Jumping back into the dating scene after a divorce can be overwhelming, and when you have kids, there’s an extra layer of complexity added to it. While dating when you have children can be challenging, it’s not impossible. You deserve to find love again, and your kids ultimately want to see you happy. Here are the 7 best insider tips for dating after divorce if you have kids:
1. Consider adding language to your divorce agreement about dating.
Many divorcing spouses choose to add language into their Separation Agreement pertaining to the appropriate time frame in which to introduce a significant other to their children. Discussing this with your co-parent beforehand can often alleviate a lot of drama once you both do start dating. It can be difficult to get both parties to agree on such an emotionally charged topic in the midst of a divorce, but it’s a good idea to have language like this in your agreement if possible.
2. Take your time with the introductions.
You may want to move on right away and start dating after your divorce. While you might be emotionally ready for this (especially if you detached emotionally from your marriage long before it physically ended) your children will need some time to adjust. A good rule of thumb is to wait at least six months after your divorce to introduce your children to someone new. The time frame depends on the age and maturity of your children, and how they are coping with the divorce. That doesn’t mean you can’t start dating early on- just don’t involve your kids right away.
3. Prepare your children (and your significant other) ahead of time.
Once you are ready to introduce your kids to the person you’re dating, you’ll want to tread lightly. Most children are naturally curious and will have a lot of questions about your new significant other. Answer the age-appropriate questions, and feel free to tell them interesting facts to get them excited about the meeting (i.e. if your new love has a cool hobby, kids of their own, a cute pet). Do the same with your significant other. Tell them things about your children to help them feel comfortable about the meeting, too. Knowing a bit about each other in advance will help break the ice once the meeting finally takes place.
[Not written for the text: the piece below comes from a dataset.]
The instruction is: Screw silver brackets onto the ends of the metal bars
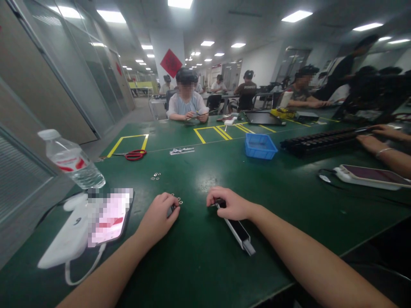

4. Expect the first meeting (or two) to be a little awkward.
As with any introduction, there are bound to be a few awkward moments during the first meeting (or even longer). If you expect this beforehand, it won’t leave you as disappointed. While your kids and new love may hit it off right away, don’t expect a miracle. Your kids may feel like they’re betraying their other parent in some way by liking your significant other, and your new love may feel like they are intruding on family time. Time and patience is key here.
5. Be willing to work through any negative feelings your children may have.
Divorce is a major change in your children’s lives, and meeting your new love interest can only complicate that further. Be understanding if your children express negative feelings about your dating life. You may even want to consider having them talk to a therapist about how they are feeling. Your children should adjust eventually, and ultimately, they want to see you happy, so don’t get too discouraged.
6. Set boundaries with your co-parent.
Finding out your former spouse is dating someone new can be a shock and can bring up a wide range of emotions. While you want to be respectful and not flaunt your new relationship in front of your ex, you also want to set clear boundaries. How much information you share with your ex depends on how healthy your co-parenting relationship is. They really only need to know the name of the person you’re dating and when you will be introducing them to your children. Anything shared beyond that is at your discretion.
7. Try not to get discouraged.
It’s natural to want everyone to get along and live happily ever after, but each divorce experience is unique. Most children will adjust to their parents dating post-divorce if given the time and tools in which to do so. Remember that they will take your lead. If you talk positively about the experience, they will catch on to that and think positively, too. You all deserve to move on and be happy- it just might take some time.